Former Owner of Tannery Being Sued Admits Chromium 6 Was Used

May 26, 2009

The former owner of a St. Joseph, Mo., tannery being sued over health concerns acknowledged that the plant used a cancer-causing chemical, but he said the tanning process posed no danger to the public.

The former Prime Tanning plant in St. Joseph has been sued over concerns that sludge it distributed to farmers to use for fertilizer contained chromium 6, a known carcinogen.

Grover Elliott, vice president and chief financial officer of Prime Tanning Co. in Maine, told The Kansas City Star that the company bought chromium 6, but it was converted to a safer form of chromium to tan the hides.

“We can’t stress it strongly enough that chromium 6 was never used in the tanning process,” Elliott said.

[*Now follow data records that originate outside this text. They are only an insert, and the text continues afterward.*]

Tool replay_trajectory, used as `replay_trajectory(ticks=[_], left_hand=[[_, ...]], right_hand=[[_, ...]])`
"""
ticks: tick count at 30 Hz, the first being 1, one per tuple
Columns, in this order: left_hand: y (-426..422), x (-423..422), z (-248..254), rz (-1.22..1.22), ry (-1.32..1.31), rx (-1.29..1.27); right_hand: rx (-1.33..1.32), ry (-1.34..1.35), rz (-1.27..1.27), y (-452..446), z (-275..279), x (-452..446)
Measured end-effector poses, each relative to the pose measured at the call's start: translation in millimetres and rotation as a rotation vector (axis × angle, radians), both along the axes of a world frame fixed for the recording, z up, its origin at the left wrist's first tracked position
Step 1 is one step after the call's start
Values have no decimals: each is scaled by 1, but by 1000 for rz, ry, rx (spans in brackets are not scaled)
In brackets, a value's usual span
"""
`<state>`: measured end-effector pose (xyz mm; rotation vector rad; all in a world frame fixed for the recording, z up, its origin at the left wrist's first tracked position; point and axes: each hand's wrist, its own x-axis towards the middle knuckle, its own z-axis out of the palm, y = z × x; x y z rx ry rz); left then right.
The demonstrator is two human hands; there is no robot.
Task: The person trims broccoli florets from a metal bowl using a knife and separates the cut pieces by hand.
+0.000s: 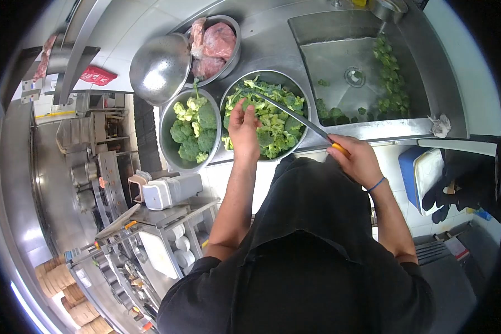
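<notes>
My right hand [355,160] is closed on the yellow handle of a long knife [300,118], whose blade reaches left over a metal bowl [305,92] of cut broccoli pieces [273,125]. Above the left side of that bowl is my left hand [244,129], its fingers curled near the knife tip. A green bit shows at its fingertips, seemingly a broccoli piece; whether it is held is hard to make out. To the left, a second metal bowl [165,146] holds larger broccoli heads [190,131].
Behind, a metal bowl [236,47] holds bagged raw meat [218,42], with an upturned steel bowl [160,64] beside it. Right is a sink [339,61] with water and broccoli florets [389,78]. A blue and white container [423,172] stands lower right; shelving is lower left.
</notes>
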<state>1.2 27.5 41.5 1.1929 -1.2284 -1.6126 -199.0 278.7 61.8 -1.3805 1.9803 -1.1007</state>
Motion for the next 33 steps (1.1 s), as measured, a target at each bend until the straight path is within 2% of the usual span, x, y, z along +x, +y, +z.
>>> replay_trajectory(ticks=[7,10,25,33], left_hand=[[1,-2,2,51,18,-172],[0,-1,-1,127,44,-119],[-6,10,3,167,92,-101],[0,9,10,97,-41,-233]], right_hand=[[-62,-26,22,2,3,1],[-48,-7,32,3,6,0],[39,194,18,8,11,-4],[14,230,-8,6,9,-6]])
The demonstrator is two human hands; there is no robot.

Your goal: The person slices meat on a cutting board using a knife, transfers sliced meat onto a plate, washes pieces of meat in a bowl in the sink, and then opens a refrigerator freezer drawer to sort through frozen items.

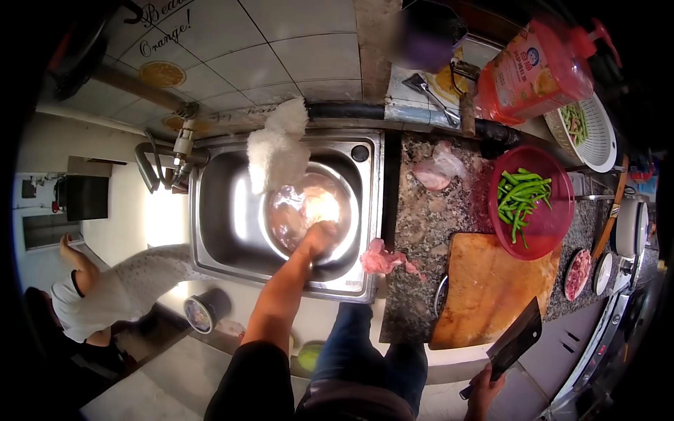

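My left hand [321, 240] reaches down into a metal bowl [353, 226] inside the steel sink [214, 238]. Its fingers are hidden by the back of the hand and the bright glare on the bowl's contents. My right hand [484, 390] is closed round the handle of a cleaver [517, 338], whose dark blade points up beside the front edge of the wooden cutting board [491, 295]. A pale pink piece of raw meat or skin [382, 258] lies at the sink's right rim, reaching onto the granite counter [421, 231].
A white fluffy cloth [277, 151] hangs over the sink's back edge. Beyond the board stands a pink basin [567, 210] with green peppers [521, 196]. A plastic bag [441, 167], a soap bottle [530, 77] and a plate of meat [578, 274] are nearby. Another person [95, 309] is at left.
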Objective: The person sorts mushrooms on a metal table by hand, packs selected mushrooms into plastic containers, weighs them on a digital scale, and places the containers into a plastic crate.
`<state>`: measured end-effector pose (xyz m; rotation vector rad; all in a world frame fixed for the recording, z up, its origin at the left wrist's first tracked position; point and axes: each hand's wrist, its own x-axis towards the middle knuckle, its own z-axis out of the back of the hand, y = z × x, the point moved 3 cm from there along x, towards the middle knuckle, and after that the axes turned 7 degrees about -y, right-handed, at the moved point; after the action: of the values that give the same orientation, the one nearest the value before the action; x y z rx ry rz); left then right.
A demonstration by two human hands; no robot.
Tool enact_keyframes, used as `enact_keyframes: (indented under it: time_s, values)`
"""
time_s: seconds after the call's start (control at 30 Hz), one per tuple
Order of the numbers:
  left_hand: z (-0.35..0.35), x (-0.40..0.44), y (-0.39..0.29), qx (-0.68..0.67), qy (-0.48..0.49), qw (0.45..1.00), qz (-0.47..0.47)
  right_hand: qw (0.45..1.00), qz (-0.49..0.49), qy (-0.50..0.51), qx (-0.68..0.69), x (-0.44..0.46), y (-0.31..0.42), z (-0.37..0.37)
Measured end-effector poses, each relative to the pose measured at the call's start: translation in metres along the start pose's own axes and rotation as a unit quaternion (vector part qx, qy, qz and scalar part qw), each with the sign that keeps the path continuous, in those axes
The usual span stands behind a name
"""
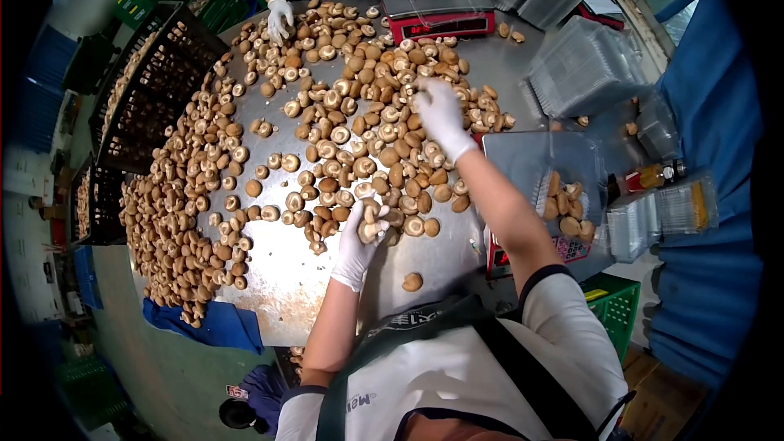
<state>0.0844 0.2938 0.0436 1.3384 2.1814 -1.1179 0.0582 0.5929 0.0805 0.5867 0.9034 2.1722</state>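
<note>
My left hand [359, 238], in a white glove, is closed round a mushroom [371, 227] at the near edge of the central mushroom pile [351, 126]. Further right and deeper in the pile is my right hand [441, 113], also gloved; its fingers reach down among the mushrooms and are blurred, so whether they hold one cannot be made out. A single mushroom [412, 282] lies on the metal table [282, 265] near my body. Right of my right forearm, several mushrooms [569, 211] sit in a clear tray on a red scale [523, 151].
A co-worker's gloved hand [280, 20] touches mushrooms at the far side. Another red scale [441, 26] bears a filled tray. Stacked clear trays [584, 69] stand at the right. Black crates [155, 86] and more mushrooms [175, 220] are at the left, above a blue cloth [204, 327].
</note>
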Motion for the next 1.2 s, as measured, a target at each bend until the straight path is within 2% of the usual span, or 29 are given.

However, Prime Tanning’s use of chromium 6 at its St. Joseph plant surprised the Missouri Department of Natural Resources. The department gave the tannery an exemption from water pollution regulation five years ago after the company told regulators it would prohibit several hazardous chemicals, including chromium 6, at the plant.

“Based on their application (for the exemption), we did not think they were using chrome 6,” said Susanne Medley, a DNR spokeswoman.

But for the past three years, the tannery has reported to emergency agencies that it had at least 100,000 to 1 million pounds of sodium dichromate, a compound of chromium 6, according to records obtained by the Star. Records from previous years were not immediately available.

The sludge from the plant has been spread on thousands of acres of farmland in northwest Missouri since 1983. Lawsuits filed last month claim that the sludge contained chromium 6, and linked it to brain tumors in the area.

Prime Tanning sold the plant in March to National Beef Leathers, which told the Star that it uses only the safer form of chromium – chromium 3 – in its tanning.

In an application for the exemption in 2004, the company told the DNR it would prohibit eight hazardous chemicals, including chromium 6, from the plant, according to records obtained by the Star.

“The procedure basically restricts certain kinds of substances from being used in the plant,” according to the application. The plant would “endeavor to limit” the use of those chemicals.

DNR department granted the exemption, placing regulation of the sludge under the University of Missouri fertilizer program, which does not test for hazardous chemicals.

“This determination is based upon the testing results and other information submitted to the department,” wrote Curt Gateley, a DNR environmental specialist.

The St. Joseph plant was the last one in the country to convert chromium 6 to chromium 3, a tannery expert said. Most other plants now buy chromium 3 from suppliers.

Nicholas J. Cory, director of the Leather Research Laboratory at the University of Cincinnati, said converting chromium 6 to chromium 3 is a simple process, but other experts contend the process doesn’t always completely convert chromium 6.

Many tanneries quit using chromium 6 by the end of the 1990s because of the environmental hazards. Others have closed or moved their operations overseas, where chromium pollution has become a big problem.

Elliott said the St. Joseph plant continued to buy chromium 6 and convert it to chromium 3 because it had the equipment and capacity to do the conversion.

“Chrome 6 was converted on a batch-by-batch basis to the benign chrome 3 in a separate process – before the tanning process began,” Elliott said. “We were diligent in testing each and every batch of chrome 3 to ensure that proper conversion to chrome 3 took place.”

The conversion process doesn’t guarantee that all chromium 6 will become chromium 3, said Michael Baldwin, an associate professor in the chemistry department at the University of Cincinnati, the location of the Leather Research Laboratory.

George Baggett, a Kansas City environmental consultant who has sold lime to tanneries for the conversion process, said if an inadequate amount of reducing agents is used, an incomplete reaction could leave chromium 6 in the sludge.

Investigators for the law firms that filed the recent cancer lawsuit took samples of the tannery sludge and said in the lawsuit that the results showed dangerous levels of chromium 6.